Sobre el terreno, sin embargo, la realidad ofrece imágenes de un imperio globalista cada vez menos manejable, con un atraso que perdura económica, productiva y militarmente, y del que se deriva una perdida constante de influencia política. La propia idea de la reconversión en el plano de la amenaza militar para encubrir las fragilidades que se han producido en el plano político y económico no ha funcionado: las duras derrotas sufridas en Afganistán y Siria, la incapacidad para gestionar Irak y Libia, la derrota sustancial en Ucrania, donde 52 países participan a todos los niveles en la guerra contra Rusia, consiguiendo únicamente el avance de Moscú sobre el terreno, representan la última página de la globalización unilateral iniciada en 1989.
¿Mantequilla o cañones?
Inevitablemente, el aumento de los gastos militares tiene como consecuencia inmediata la contracción de los gastos sociales. Y ello a pesar de que estamos en presencia del fracaso social de cualquier política de inclusión y equilibrio en el centro del imperio y ya no sólo en la periferia. En Italia, país que figura entre las 8 economías más ricas del mundo, cerca del 30% de la población renuncia a la atención sanitaria por falta de fondos. La Unión Europea en su conjunto cuenta con 107 millones de pobres (uno de cada cinco europeos) y Estados Unidos se enfrenta a más de 40 millones de ciudadanos que viven por debajo del nivel mínimo de subsistencia (uno de cada cinco estadounidenses).

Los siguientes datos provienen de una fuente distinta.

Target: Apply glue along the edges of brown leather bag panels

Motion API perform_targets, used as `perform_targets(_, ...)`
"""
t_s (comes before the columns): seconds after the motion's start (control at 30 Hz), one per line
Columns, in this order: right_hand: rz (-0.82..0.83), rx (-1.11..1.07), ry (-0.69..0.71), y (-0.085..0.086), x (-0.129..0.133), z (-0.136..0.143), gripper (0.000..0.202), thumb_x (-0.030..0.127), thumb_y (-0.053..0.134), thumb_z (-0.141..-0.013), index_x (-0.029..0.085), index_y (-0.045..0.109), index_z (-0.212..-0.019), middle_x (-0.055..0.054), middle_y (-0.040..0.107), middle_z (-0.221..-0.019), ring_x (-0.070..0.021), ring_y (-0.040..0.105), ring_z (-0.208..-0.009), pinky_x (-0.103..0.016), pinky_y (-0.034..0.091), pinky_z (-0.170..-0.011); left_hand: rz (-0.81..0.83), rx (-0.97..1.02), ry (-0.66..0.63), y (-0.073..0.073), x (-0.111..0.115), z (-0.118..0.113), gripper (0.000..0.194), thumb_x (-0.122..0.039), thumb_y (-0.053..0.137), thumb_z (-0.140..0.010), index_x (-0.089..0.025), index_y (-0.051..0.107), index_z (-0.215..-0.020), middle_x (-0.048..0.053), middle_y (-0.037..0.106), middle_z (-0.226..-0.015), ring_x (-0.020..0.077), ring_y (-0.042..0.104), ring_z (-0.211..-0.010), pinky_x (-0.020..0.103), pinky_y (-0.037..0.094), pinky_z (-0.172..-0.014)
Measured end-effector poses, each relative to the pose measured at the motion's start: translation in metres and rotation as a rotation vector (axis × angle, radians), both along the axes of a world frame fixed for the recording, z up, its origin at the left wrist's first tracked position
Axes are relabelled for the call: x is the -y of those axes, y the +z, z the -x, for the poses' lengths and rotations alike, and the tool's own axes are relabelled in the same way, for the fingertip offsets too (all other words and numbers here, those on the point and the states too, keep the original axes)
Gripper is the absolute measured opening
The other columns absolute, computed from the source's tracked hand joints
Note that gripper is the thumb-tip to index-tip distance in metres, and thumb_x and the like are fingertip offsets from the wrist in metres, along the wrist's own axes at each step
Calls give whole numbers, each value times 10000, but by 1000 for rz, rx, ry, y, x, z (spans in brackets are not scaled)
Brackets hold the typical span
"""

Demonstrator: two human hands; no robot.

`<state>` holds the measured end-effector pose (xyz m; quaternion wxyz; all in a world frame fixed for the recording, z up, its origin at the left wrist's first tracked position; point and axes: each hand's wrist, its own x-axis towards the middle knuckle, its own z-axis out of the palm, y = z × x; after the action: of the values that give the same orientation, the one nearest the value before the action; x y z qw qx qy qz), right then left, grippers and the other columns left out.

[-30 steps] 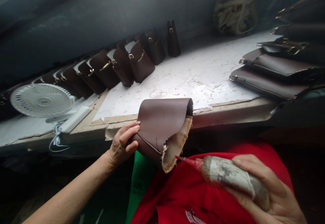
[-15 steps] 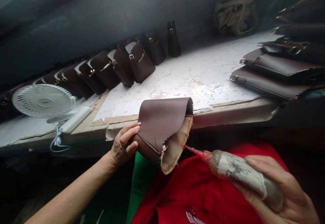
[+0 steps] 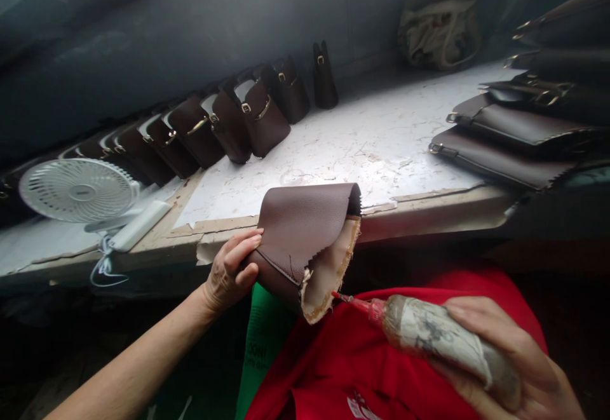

En la apoteosis del modelo capitalista impulsado por el liberalismo, sólo las élites de los distintos países son receptoras de recursos y libertades. La manipulación mediática logra un éxito limitado: no consigue ocultar completamente el fracaso a nivel socio-económico (anunciaba una mayor inclusión y una mayor riqueza para todos) y de gobernanza (proponía la democracia exportada globalmente).
La tendencia a redefinir el equilibrio es imparable y la carrera armamentística dibuja la catástrofe de un sistema que ahora se ve obligado a acelerar el posible fin de la especie humana para no ver hundirse definitivamente su modelo de dominación.